Data excerpt:

******************************

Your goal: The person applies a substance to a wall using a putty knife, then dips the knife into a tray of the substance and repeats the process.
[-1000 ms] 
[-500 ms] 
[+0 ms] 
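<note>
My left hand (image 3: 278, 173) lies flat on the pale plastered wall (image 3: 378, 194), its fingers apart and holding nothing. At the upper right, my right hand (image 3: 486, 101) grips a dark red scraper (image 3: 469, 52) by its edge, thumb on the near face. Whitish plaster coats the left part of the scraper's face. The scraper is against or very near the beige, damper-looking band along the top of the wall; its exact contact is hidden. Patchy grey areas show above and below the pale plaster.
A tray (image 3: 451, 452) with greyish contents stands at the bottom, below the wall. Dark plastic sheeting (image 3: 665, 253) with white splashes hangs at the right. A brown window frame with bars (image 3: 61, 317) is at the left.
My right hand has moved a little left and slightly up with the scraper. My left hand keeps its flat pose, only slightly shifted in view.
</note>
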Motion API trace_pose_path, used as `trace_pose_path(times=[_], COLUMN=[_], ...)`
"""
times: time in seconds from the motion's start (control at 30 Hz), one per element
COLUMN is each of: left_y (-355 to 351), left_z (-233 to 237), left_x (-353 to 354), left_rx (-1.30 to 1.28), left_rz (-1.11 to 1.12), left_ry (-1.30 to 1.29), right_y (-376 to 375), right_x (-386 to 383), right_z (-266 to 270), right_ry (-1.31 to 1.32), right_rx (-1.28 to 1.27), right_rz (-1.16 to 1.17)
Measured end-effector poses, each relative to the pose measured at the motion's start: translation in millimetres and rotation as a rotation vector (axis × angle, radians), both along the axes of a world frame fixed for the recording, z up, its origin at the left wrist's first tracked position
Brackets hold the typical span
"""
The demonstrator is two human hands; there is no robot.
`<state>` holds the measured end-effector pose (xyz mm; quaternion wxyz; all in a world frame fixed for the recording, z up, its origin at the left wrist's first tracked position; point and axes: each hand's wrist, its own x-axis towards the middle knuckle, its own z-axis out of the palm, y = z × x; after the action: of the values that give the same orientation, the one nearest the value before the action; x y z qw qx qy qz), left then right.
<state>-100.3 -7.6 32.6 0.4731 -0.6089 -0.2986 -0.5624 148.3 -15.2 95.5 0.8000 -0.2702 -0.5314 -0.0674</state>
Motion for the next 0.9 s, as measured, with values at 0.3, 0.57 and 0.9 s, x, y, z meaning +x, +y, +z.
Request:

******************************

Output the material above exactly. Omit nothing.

Result of this exercise:
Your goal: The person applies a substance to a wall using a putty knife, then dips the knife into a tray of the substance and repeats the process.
[-1000 ms] 
[-500 ms] 
[+0 ms] 
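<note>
My left hand (image 3: 278, 173) lies flat on the pale plastered wall (image 3: 378, 194), its fingers apart and holding nothing. At the upper right, my right hand (image 3: 486, 101) grips a dark red scraper (image 3: 469, 52) by its edge, thumb on the near face. Whitish plaster coats the left part of the scraper's face. The scraper is against or very near the beige, damper-looking band along the top of the wall; its exact contact is hidden. Patchy grey areas show above and below the pale plaster.
A tray (image 3: 451, 452) with greyish contents stands at the bottom, below the wall. Dark plastic sheeting (image 3: 665, 253) with white splashes hangs at the right. A brown window frame with bars (image 3: 61, 317) is at the left.
My right hand has moved a little left and slightly up with the scraper. My left hand keeps its flat pose, only slightly shifted in view.
</note>
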Motion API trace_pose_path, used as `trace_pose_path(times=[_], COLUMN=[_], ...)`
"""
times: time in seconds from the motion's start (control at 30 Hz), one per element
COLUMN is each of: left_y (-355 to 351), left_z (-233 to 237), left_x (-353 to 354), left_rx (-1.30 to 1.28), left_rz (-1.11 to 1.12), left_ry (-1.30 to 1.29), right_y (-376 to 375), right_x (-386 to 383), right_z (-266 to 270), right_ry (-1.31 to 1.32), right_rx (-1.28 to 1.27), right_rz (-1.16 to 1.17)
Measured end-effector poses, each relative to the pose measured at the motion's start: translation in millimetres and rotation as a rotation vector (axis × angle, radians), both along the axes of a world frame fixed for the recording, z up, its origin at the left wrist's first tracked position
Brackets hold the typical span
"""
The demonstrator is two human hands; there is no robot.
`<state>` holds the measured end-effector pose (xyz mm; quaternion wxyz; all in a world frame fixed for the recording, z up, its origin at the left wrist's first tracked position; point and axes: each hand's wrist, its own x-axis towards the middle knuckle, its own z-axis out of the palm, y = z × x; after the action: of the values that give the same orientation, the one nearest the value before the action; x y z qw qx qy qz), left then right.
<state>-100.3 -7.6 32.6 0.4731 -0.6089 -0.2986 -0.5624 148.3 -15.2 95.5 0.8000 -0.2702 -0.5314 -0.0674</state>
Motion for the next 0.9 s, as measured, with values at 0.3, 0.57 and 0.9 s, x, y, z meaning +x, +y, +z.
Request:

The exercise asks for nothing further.